Son yıllarda asgari ücretli çalışan ile kamu çalışanı arasındaki makasın iyice açıldığına dikkat çeken Dr. Özcan, “Önceki yıllarda kamu çalışanı; asgari ücretlinin aldığı maaşın 1,2 oranında maaş alırken, şuan kamu çalışanı, asgarî ücretlinin aldığı maaşın 2 katı gelir elde ediyor. Buradaki sıkıntı kamunun çok alması değil, asgarî ücretlinin düşük ücret almasıdır. Eğer asgarî ücret 28 bin TL olursa, aradaki makas normal düzeye gelecektir” dedi.
Konuyla ilgili yaptığı açıklamada hem bu makasın kapanmasına hem de emekliye 8 bin seyyanen zam yapılması gerektiğine dikkat çeken İYİ Partili Gürhan Özcan şunları dile getirdi, “Milletvekili ve büyükşehir belediye başkanlığı seçim döneminde, asgarî ücret ile çalışanlar ve emekli vatandaşlarımız ile yoğun bir şekilde birlikte oldum. Sorunlarına ve Yaşam zorluklarına ve sorunlarına tanık oldum. Şuanda da 17 ilçemizden gelen hasta ve hasta yakınların maddi sorunlarına tanık oluyorum. Tedavi için Manisa'ya gelebilmek için borç aldıklarını biliyorum.
Genel başkanımız açıklamalarında asgari ücretin en az 28 bin olması gerektiği vurgulandı. Bu rakam asgarî ücretliye bir nebzede olsa nefes aldıracağını düşünüyorum.
Asgari ücret 2024 yılının ikinci yarısında eriyip gitmiş, enflasyon hızla yükselmiş, alın gücü iyice azalmıştır. Asgari ücretlinin geliri Manisa'da sıradan bir evin kirasına yetmez durumdadır. Asgarî ücretli bir vatandaşımız sadece gıda ihtiyacını bile, tam anlamı ile karşılayacak durumda değildir.
Her hanenin zorunlu harcama kalemleri son bir yılda %100 oranında artmıştır. Evli ve çocuğu olan vatandaşlarımız, eşleri çalışsa bile ihtiyaçlarına yetmemektedir.

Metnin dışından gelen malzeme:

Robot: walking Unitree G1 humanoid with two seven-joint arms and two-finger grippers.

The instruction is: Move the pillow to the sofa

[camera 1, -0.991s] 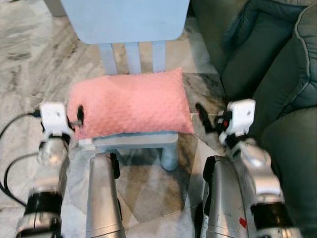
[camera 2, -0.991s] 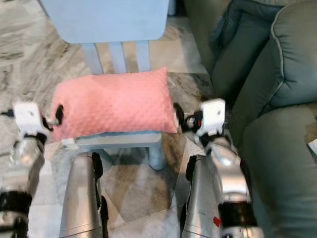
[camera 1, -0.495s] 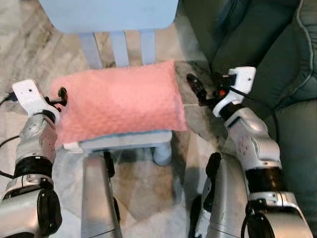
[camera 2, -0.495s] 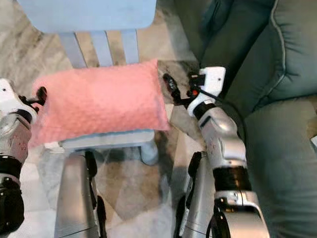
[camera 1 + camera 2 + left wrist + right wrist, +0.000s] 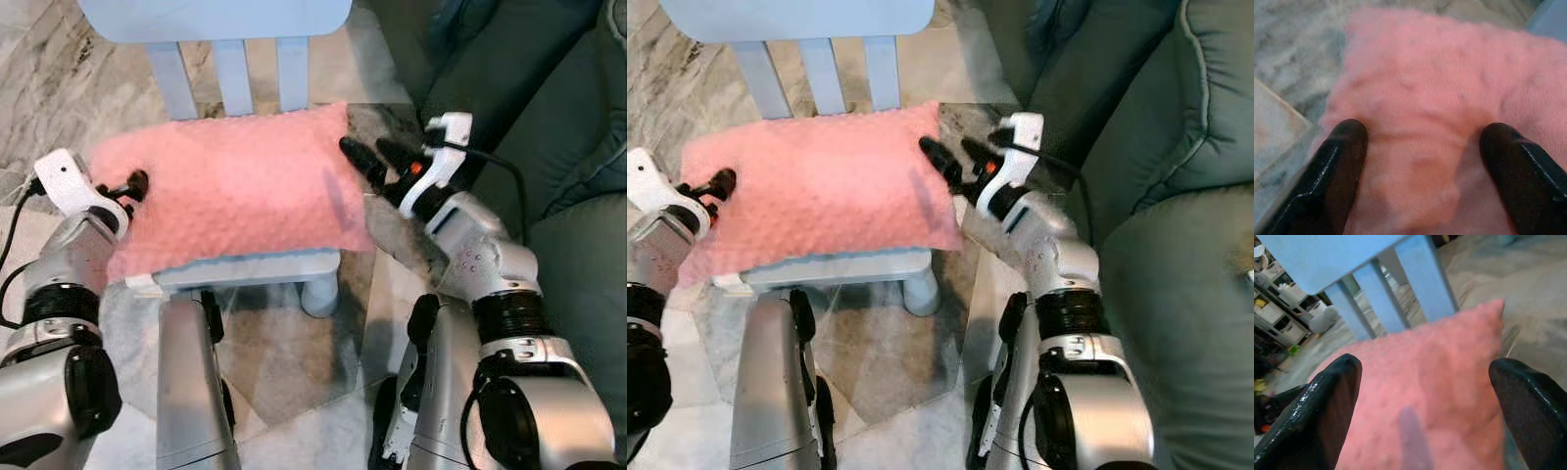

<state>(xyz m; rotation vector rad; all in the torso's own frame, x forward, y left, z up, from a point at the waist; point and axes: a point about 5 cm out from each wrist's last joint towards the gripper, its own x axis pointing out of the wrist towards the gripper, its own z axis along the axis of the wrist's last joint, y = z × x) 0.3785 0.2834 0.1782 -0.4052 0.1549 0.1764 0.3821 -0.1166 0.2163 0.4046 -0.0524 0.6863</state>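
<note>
A pink, dimpled pillow (image 5: 230,186) lies flat on the seat of a small light-blue chair (image 5: 245,266). My left gripper (image 5: 130,186) is at the pillow's left end, open, its fingers (image 5: 1337,161) straddling the pink fabric. My right gripper (image 5: 370,160) is at the pillow's right end, open, with both fingertips over the pillow's edge. The right wrist view shows the pillow (image 5: 1435,382) between its spread fingers (image 5: 1327,401). The dark green sofa (image 5: 1176,196) stands on the right.
The chair's blue backrest (image 5: 216,15) and slats (image 5: 235,73) rise behind the pillow. Grey marble floor (image 5: 59,88) surrounds the chair. My two silver legs (image 5: 196,392) stand below the seat. A black cable (image 5: 12,245) hangs by my left arm.
Both arms have risen and closed in on the pillow's ends. The right gripper moved left, from beside the sofa onto the pillow's right edge. The camera tilted down slightly.
</note>
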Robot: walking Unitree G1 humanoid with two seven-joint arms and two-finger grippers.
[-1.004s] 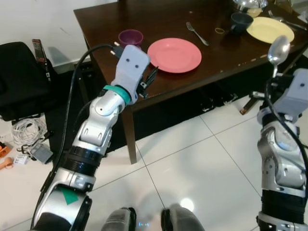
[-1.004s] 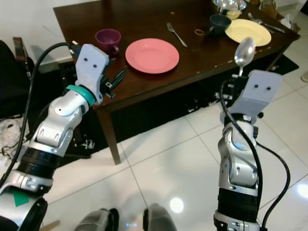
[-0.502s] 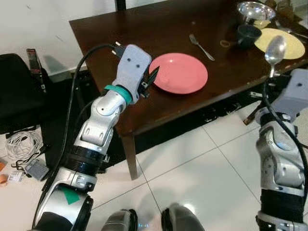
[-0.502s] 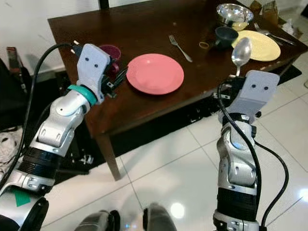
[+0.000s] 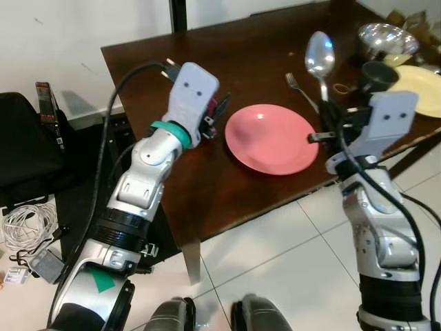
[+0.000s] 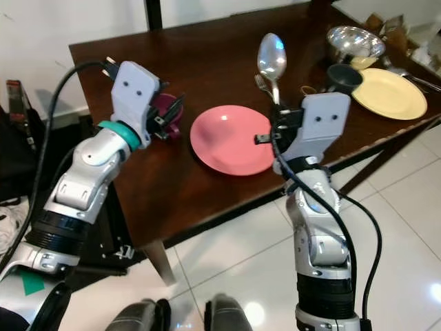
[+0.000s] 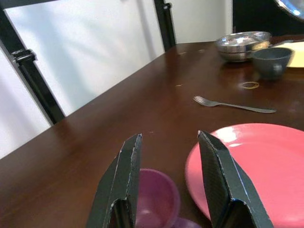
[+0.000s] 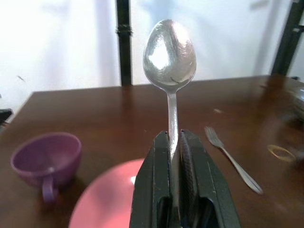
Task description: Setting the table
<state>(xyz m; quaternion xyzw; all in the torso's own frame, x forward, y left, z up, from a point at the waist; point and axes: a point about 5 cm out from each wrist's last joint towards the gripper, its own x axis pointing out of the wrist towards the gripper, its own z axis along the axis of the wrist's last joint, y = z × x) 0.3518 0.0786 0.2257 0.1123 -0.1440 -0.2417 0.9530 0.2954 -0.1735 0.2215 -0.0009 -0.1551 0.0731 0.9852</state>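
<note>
Placement of the spoon beside the pink plate appeared to be the step in hand. Done well, it would call for tipping the upright spoon flat and setting it on bare table just off the plate's rim, near the fork at 1 o'clock of the plate. Right gripper was pinching the spoon's handle, bowl up, above the plate's 3 o'clock edge. Left gripper stood spread and empty over the purple cup, at 9 o'clock of the plate.
</note>
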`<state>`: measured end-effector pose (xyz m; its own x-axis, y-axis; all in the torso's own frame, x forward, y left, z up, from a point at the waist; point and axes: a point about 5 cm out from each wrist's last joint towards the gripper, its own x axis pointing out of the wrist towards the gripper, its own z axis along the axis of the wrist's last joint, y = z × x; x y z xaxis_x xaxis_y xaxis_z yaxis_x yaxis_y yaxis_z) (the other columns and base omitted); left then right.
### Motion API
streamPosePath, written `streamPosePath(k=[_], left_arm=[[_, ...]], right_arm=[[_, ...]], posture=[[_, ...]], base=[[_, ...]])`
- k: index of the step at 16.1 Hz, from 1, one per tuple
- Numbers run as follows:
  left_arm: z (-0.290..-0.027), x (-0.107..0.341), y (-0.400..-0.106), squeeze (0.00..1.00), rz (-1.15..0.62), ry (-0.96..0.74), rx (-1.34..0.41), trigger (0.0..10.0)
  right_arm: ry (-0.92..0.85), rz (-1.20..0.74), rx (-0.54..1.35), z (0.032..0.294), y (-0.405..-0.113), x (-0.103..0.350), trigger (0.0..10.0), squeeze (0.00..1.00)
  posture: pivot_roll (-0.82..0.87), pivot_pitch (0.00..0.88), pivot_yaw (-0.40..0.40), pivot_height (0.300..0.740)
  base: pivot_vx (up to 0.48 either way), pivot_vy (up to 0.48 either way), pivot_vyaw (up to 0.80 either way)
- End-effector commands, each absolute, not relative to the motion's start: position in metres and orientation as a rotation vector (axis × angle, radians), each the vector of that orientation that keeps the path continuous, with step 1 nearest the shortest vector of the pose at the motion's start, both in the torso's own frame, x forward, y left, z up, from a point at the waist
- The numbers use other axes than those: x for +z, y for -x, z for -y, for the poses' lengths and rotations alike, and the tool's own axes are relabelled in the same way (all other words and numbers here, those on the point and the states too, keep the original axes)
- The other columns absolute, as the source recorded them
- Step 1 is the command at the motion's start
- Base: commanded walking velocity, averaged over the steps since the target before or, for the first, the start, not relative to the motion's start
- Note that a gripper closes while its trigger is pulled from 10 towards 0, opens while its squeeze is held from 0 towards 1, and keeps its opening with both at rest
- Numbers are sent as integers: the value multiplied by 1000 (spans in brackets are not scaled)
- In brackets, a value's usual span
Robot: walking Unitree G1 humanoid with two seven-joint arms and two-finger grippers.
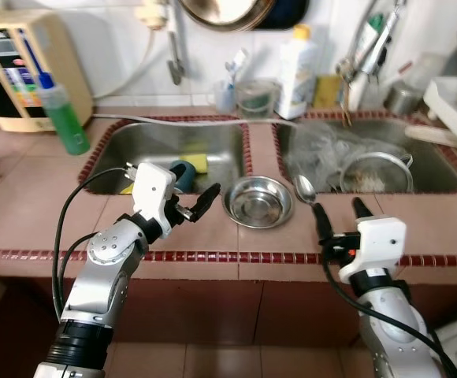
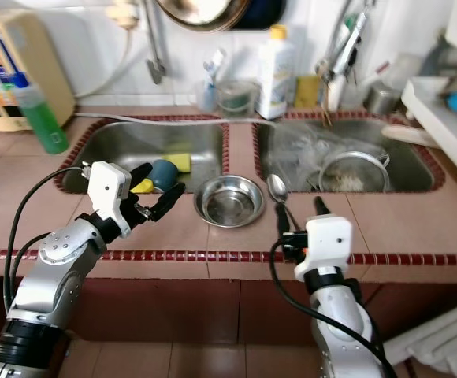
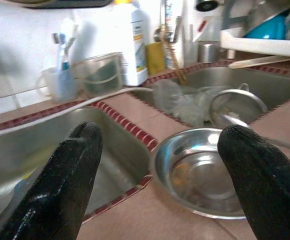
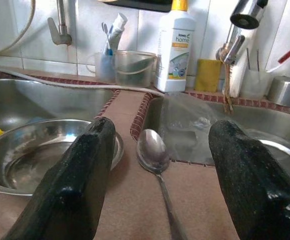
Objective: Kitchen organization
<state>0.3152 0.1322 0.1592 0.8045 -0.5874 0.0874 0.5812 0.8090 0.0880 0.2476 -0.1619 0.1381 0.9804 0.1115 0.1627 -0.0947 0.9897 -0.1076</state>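
A steel bowl [image 1: 258, 201] sits empty on the tiled counter strip between the two sinks. Just right of it lies a metal spoon [image 1: 306, 189], bowl end toward the sinks and handle toward me. My left gripper [image 2: 164, 177] is open over the front edge of the left sink [image 1: 146, 146], left of the bowl, holding nothing. My right gripper [image 1: 340, 211] is open low over the counter, and in the right wrist view the spoon [image 4: 155, 150] lies on the tile ahead, between its fingers [image 4: 80, 175] but untouched.
The left sink holds a teal cup [image 1: 184, 172] and a yellow sponge [image 1: 199, 163]. The right sink [image 1: 441, 169] has a strainer [image 1: 374, 173] and a clear plastic bag [image 1: 323, 146]. A green bottle [image 1: 67, 118], a white bottle [image 1: 298, 71] and a toothbrush cup [image 1: 227, 93] stand behind.
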Motion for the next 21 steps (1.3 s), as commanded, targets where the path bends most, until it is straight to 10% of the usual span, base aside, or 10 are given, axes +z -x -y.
streamPosePath(k=[1,21], left_arm=[[-135,162,-316,0,130,-81,-627,10000],[-136,149,-320,0,28,-84,-586,10000]], right_arm=[[92,196,117,160,-248,142,10000,0],[106,179,163,154,-243,139,10000,0]], posture=[[-152,0,71,740],[-159,21,71,740]], base=[[0,0,0],[0,-214,0]])
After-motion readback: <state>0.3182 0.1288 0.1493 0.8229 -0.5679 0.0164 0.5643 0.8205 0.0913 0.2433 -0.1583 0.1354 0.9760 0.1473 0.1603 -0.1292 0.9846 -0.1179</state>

Geçimlerini sağlaya bilmeleri için ya büyükleri yardımcı olmakta yada ikinci, üçüncü iş ile uğraşmak zorunda kalmaktadır.
Enflasyon oranının,%100 un üzerinde olduğu bir dönemde asgarî ücretlinin maaşı en az, 28 bin olmalıdır ki en azından bazı ihtiyaçlarını karşılaya bilsin.
Gıda fiyatlarının %100'ün üzerinde zam gelirken, devletin yaptığı zamlardan %65 civarında olmuştur. Bazı kalemler var ki son bir yılda %300 civarında yükseldi. Örnek vermek gerekirse, zorunlu araç trafik sigortası 3 bin liradan 10 bine, araç lastik tamiri 100 liradan 350 liraya, araç yıkama 100 liradan 400 liraya, aylık okul servis ücretleri 1000 liradan 3 bin liraya, özel hastane sağlık giderleri %200 civarında yükselmiştir.
İşverenin asgari ücret için ödediği vergi yükü azaltılmalıdır. İşverene, çalışanın ücretini ödemeleri için kamu bankalarından faizsiz kredi verilmelidir.
Emekliler oldukça zor durumdadır. Aldıkları emekli maaşı ile evlerinde doğal gazı bile yakamaz durumdalar. Hükümet emekliye acilen 8 bin TL seyyanen zam yapmalıdır. Diğer ülke emeklileri yurtdışında seyahat edebilirken, bizim emeklimiz, kahveye çıkamaz durumdadır.
Hükümetin emekli ve asgarî ücretliler için kaynak yaratabilir. Hükümetin yapması gereken, adil vergi sistemi, tasarruf tedbirlerini uygulayacak, şatafattan kaçınacak, makam araçlarını %90 civarında satacak, mecburi görev harici kimseye araç tahsis etmeyecek, vekiller TBMM araçları ile seçim bölgelerinde olmayacak, 3 danışmanlı vekil sistemi olmayacak, daha yüzlerce tasarruf alternatifi sayabilirim.
Ailelerin, emeklilerin insanca bir geliri olursa, ne aile içi huzursuzluk olur, ne aile ayrılıkları, ne cinayetler, ne yanlış yollara sapmalar olur. Belediyeler futbol kavgasını bırakıp, asil görevine dönerek, alt gelirli vatandaşlar ve emekliler için acilen kolları sıvayıp, projeleri hayata geçirmelidir.”